**Description of the task**: Set the listing down again in full, word for word, with the pictures left out.

**Data below**:
----

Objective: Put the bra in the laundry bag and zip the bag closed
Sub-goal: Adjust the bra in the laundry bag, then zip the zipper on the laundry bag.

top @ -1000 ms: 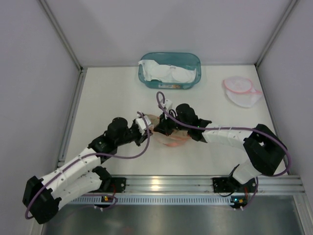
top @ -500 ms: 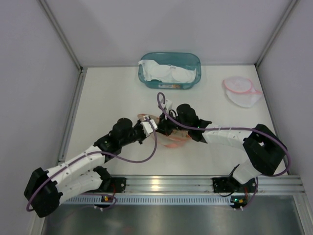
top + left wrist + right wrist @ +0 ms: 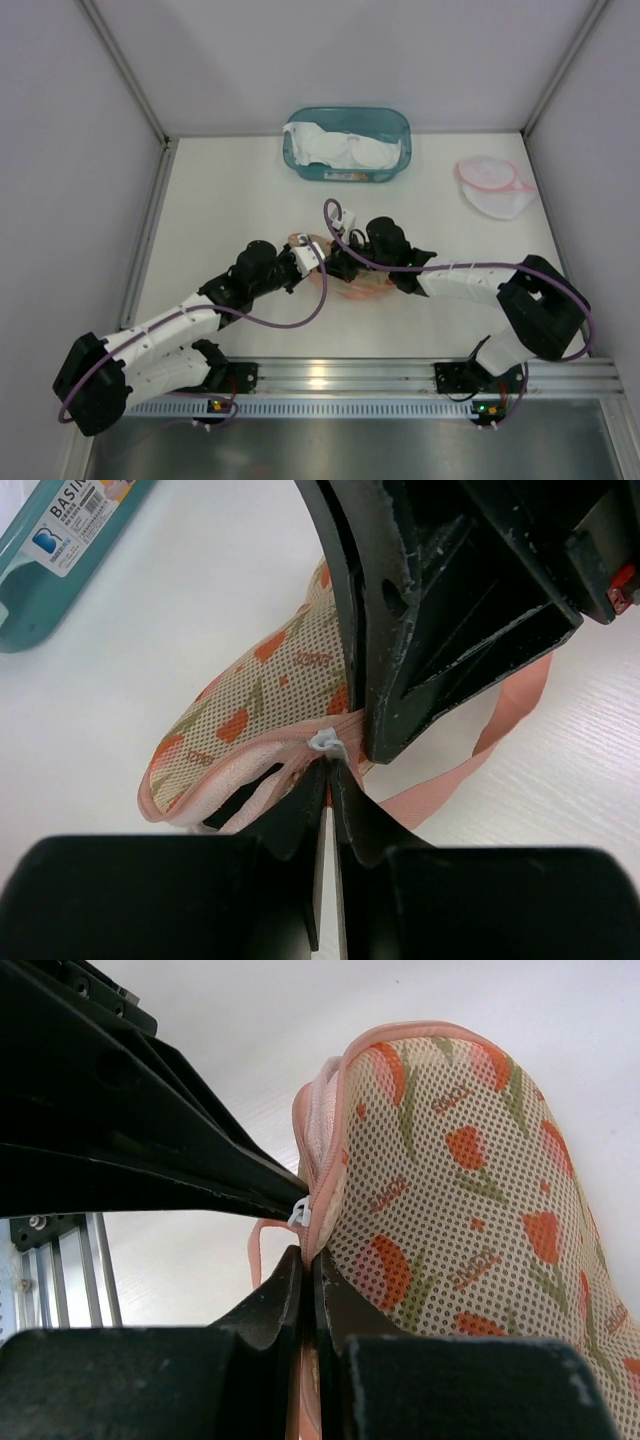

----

**Finished task**:
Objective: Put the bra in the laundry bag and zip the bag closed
Sub-goal: Adjust the bra in the laundry bag, then zip the zipper on the laundry bag.

top @ -1000 ms: 
top @ -500 ms: 
top + left wrist + right wrist @ +0 ms: 

Nothing else remains in this exercise.